The guideline offers 12 evidence-based recommendations to improve the management of both malignant and nonmalignant central airway obstruction.
RT’s Three Key Takeaways:
- Standardized Management: The new CHEST guideline provides 12 evidence-based recommendations aimed at standardizing the definition and management of central airway obstruction (CAO) to improve patient care and outcomes.
- Multidisciplinary Approach: The guideline emphasizes the importance of shared decision-making and a multidisciplinary approach involving various specialists such as pulmonologists, oncologists, and thoracic surgeons in the management of CAO.
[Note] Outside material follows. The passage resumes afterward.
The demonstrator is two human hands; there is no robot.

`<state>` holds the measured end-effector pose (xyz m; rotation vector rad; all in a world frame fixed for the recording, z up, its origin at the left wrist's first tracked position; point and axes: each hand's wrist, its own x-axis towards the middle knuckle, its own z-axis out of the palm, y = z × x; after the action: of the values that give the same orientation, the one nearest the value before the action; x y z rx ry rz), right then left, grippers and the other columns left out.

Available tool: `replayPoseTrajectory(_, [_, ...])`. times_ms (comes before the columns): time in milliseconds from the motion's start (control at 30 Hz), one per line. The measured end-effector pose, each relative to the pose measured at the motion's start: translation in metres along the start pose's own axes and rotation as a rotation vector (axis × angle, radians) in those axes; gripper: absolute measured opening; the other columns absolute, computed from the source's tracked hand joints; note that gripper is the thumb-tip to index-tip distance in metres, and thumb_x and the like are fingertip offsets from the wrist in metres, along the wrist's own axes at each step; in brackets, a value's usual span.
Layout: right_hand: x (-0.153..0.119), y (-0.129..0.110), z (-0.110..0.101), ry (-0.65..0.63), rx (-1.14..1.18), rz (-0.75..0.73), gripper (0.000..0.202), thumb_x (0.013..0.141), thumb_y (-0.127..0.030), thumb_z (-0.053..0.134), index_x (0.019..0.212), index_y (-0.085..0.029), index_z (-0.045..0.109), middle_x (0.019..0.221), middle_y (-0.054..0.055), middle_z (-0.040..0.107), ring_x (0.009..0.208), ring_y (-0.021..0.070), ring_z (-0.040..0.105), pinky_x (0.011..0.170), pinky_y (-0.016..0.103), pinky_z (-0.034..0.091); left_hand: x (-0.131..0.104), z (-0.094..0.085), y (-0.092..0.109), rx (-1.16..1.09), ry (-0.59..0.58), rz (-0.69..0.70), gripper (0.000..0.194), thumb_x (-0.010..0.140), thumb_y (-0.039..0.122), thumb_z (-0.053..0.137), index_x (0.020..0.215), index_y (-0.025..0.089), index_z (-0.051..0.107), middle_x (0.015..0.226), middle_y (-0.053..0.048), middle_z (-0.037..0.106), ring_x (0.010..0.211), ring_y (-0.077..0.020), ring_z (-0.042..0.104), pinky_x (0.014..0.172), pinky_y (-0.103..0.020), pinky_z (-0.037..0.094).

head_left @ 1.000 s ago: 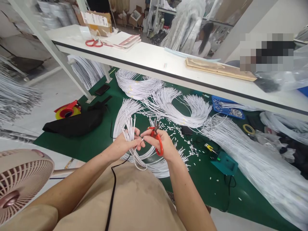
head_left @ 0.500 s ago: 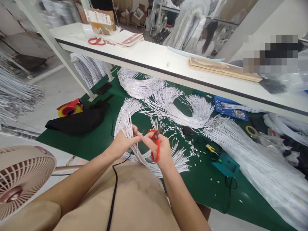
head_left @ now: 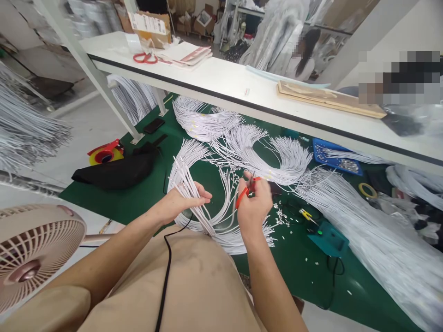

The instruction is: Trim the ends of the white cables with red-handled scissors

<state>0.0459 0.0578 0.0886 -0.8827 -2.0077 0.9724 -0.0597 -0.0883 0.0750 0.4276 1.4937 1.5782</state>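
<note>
The left hand [head_left: 180,199] has its fingers loosely closed on white wires [head_left: 201,216]; the right hand [head_left: 255,207] curls around red cutters [head_left: 242,198]. I see a gap between the 2 hands, a shelf [head_left: 221,71] edge beyond their fingertips, green table [head_left: 290,263] rightward.

head cam | head-worn, above | faces forward and down | close over green table [head_left: 294,258] (white shelf [head_left: 224,76] beyond)

The left hand [head_left: 185,197] and curled right hand [head_left: 255,205] stand apart, both forearms [head_left: 265,272] extended forward.
</note>
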Motion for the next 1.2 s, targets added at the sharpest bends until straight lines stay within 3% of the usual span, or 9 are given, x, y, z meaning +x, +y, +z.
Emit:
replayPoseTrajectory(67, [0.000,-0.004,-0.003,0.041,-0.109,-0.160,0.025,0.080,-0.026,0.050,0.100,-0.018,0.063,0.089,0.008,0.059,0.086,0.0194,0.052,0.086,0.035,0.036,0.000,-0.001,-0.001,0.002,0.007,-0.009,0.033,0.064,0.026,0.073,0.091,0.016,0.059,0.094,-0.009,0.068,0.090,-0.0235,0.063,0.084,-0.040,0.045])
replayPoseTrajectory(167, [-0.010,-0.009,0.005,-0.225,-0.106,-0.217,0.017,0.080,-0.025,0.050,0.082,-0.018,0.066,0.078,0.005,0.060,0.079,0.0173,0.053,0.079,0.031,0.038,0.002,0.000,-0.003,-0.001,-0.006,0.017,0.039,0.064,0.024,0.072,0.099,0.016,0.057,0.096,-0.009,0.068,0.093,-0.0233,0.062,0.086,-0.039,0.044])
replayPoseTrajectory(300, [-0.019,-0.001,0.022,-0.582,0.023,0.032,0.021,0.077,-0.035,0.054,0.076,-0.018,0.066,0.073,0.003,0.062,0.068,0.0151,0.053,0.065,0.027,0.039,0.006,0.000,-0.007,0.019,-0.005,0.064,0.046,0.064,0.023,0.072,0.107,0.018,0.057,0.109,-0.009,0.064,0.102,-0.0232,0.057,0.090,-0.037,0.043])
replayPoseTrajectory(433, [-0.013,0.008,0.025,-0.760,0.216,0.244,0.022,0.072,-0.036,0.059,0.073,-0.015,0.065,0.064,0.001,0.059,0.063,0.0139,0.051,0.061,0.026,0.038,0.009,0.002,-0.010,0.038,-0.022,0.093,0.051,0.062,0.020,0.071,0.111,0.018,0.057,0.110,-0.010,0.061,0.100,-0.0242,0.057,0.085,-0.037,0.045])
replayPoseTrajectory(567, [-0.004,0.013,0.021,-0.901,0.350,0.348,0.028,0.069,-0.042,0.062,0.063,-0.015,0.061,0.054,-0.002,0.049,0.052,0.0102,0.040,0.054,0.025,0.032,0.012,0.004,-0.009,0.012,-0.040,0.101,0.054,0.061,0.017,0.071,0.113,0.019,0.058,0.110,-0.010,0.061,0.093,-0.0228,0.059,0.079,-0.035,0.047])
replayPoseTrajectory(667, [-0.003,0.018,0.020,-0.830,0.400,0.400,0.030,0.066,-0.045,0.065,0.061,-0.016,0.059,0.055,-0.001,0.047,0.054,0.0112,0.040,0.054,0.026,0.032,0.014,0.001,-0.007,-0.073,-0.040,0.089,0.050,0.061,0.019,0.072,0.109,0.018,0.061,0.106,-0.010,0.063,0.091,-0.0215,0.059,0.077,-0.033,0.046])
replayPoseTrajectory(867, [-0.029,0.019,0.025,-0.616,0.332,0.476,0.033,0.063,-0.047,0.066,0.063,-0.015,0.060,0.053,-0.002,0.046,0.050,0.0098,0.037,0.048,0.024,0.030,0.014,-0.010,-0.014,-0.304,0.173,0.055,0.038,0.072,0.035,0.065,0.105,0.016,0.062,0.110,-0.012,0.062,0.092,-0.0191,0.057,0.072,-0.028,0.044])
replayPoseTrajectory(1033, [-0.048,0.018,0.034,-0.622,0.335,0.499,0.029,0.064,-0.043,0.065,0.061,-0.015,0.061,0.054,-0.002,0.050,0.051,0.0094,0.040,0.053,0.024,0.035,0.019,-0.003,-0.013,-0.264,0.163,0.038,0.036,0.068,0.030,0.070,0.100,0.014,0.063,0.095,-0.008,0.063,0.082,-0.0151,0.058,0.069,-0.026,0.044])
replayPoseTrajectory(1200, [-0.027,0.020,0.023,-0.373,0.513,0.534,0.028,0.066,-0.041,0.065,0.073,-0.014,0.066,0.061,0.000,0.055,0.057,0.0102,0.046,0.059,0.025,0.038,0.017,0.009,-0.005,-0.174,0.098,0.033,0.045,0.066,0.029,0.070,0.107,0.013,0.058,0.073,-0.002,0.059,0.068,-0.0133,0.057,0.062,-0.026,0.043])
- Need for Further Research: Despite the recommendations, the guideline highlights the very low quality of overall evidence and calls for well-designed studies and randomized controlled trials to better manage CAO.
The American College of Chest Physicians (CHEST) released a new clinical guideline on central airway obstruction (CAO).
Published in the journal CHEST, the guideline contains 12 evidence-based recommendations to guide the management of both malignant and nonmalignant CAO.
“Central airway obstruction is associated with a poor prognosis, and the management of CAO is highly variable dependent on the provider expertise and local resources. By releasing this guideline, the panel hopes to standardize the definition of CAO and provide guidance for the management of patients to optimize care and improve outcomes,” says Kamran Mahmood, MD, MPH, FCCP, lead author on the guideline, in a release.
The guideline recommendations are developed using GRADE methodology and based on evidence review and expert input. “But the quality of overall evidence is very low, and the panel calls for well-designed studies and randomized controlled trials for the management of CAO,” says Mahmood in a release.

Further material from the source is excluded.